Saved data entries
- - - - - - -
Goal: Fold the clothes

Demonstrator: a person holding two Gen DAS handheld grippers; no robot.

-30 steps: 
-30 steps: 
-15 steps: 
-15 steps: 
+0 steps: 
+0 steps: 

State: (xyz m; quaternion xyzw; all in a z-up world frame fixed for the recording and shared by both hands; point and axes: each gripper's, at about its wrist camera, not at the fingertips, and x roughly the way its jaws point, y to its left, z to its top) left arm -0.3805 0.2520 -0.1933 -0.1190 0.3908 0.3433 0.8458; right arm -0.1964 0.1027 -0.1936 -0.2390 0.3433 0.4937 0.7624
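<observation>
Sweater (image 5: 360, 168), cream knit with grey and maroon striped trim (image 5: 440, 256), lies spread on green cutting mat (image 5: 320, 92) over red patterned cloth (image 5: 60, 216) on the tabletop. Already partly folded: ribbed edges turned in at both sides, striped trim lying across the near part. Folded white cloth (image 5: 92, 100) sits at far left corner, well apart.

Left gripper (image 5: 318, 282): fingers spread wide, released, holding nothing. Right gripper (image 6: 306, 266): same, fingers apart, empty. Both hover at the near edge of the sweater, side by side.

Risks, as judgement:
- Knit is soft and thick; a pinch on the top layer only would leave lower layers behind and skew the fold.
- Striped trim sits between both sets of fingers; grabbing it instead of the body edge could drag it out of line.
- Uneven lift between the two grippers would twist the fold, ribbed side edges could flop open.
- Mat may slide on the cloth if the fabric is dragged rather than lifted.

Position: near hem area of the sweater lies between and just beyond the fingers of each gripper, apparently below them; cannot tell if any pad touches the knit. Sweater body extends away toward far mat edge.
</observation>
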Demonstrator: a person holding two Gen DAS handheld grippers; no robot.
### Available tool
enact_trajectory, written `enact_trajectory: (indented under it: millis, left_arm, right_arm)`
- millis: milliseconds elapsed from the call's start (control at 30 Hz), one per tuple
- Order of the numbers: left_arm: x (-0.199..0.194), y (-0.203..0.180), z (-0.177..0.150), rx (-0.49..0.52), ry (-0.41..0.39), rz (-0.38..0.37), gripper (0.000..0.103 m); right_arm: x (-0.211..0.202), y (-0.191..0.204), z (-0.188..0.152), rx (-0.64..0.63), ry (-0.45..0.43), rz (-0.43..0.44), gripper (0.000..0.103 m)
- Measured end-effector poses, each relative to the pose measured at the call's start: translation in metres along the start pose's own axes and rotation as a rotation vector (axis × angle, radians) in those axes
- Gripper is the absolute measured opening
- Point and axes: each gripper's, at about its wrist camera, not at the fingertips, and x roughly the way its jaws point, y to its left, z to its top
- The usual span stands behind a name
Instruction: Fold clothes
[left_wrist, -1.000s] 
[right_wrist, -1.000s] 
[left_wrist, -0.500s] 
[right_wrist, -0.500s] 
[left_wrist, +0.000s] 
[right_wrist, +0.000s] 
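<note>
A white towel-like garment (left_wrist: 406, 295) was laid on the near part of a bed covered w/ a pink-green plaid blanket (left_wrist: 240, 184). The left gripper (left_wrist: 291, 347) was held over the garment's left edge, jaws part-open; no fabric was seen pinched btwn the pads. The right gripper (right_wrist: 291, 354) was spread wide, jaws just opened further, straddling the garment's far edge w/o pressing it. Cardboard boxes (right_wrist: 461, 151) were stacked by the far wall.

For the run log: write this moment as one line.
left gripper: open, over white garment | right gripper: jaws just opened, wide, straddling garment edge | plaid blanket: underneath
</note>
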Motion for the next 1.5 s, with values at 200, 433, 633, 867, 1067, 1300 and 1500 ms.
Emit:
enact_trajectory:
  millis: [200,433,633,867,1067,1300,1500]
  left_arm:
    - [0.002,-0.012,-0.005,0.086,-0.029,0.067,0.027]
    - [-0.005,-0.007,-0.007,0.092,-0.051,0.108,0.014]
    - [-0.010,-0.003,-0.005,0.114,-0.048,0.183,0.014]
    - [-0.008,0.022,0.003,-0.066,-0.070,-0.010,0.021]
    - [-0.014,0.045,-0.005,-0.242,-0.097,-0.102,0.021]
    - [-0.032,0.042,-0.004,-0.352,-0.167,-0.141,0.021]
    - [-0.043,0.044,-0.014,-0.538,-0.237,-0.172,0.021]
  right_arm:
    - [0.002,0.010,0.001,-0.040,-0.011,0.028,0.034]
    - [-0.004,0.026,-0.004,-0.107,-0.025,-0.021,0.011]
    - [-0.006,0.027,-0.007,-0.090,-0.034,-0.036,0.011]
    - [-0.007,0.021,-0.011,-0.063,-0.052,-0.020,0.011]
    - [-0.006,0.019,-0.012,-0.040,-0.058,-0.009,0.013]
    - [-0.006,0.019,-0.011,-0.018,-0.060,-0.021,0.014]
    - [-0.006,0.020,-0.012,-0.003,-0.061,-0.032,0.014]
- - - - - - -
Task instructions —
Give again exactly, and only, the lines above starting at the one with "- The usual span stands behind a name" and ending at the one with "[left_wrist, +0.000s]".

Exercise answer —
- The usual span stands behind a name
Instruction: Fold clothes
[left_wrist, -1.000s] 
[right_wrist, -1.000s] 
[left_wrist, -0.500s] 
[right_wrist, -0.500s] 
[left_wrist, +0.000s] 

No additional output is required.